_What the task requires_. Output every record below precisely as it is written.

_Exercise input_.

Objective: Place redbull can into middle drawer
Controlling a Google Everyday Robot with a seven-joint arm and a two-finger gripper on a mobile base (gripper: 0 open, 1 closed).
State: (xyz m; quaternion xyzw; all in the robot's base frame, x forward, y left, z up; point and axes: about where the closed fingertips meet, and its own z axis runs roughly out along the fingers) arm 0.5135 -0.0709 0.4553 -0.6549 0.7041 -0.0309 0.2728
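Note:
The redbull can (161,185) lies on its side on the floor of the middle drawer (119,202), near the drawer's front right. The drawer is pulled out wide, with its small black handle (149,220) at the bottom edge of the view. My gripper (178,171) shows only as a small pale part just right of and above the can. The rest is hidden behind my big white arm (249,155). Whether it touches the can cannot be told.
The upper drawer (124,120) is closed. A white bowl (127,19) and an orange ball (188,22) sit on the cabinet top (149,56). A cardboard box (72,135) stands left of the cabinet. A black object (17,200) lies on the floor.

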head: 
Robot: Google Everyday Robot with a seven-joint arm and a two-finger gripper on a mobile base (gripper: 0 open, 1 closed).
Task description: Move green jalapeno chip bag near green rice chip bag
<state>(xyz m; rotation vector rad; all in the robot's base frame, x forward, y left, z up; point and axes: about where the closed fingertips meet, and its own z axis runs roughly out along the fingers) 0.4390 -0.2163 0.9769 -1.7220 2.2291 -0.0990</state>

_Written answer_.
Objective: Place redbull can into middle drawer
Controlling a Google Everyday Robot with a seven-joint arm and a two-finger gripper on a mobile base (gripper: 0 open, 1 closed).
State: (xyz m; quaternion xyzw; all in the robot's base frame, x forward, y left, z up; point and axes: about where the closed fingertips meet, and its own z axis runs roughly out along the fingers) arm 0.5135 -0.0709 0.4553 -0.6549 0.7041 -0.0309 0.2728
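Note:
The redbull can (161,185) lies on its side on the floor of the middle drawer (119,202), near the drawer's front right. The drawer is pulled out wide, with its small black handle (149,220) at the bottom edge of the view. My gripper (178,171) shows only as a small pale part just right of and above the can. The rest is hidden behind my big white arm (249,155). Whether it touches the can cannot be told.
The upper drawer (124,120) is closed. A white bowl (127,19) and an orange ball (188,22) sit on the cabinet top (149,56). A cardboard box (72,135) stands left of the cabinet. A black object (17,200) lies on the floor.
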
head: 
Robot: Google Everyday Robot with a seven-joint arm and a two-finger gripper on a mobile base (gripper: 0 open, 1 closed).
Task description: Move green jalapeno chip bag near green rice chip bag
<state>(xyz m; rotation vector rad; all in the robot's base frame, x forward, y left, z up; point and axes: about where the closed fingertips meet, and its own z axis runs roughly out along the fingers) 0.4390 -0.2163 0.9769 -1.7220 2.2291 -0.0990</state>

Now the answer is complete.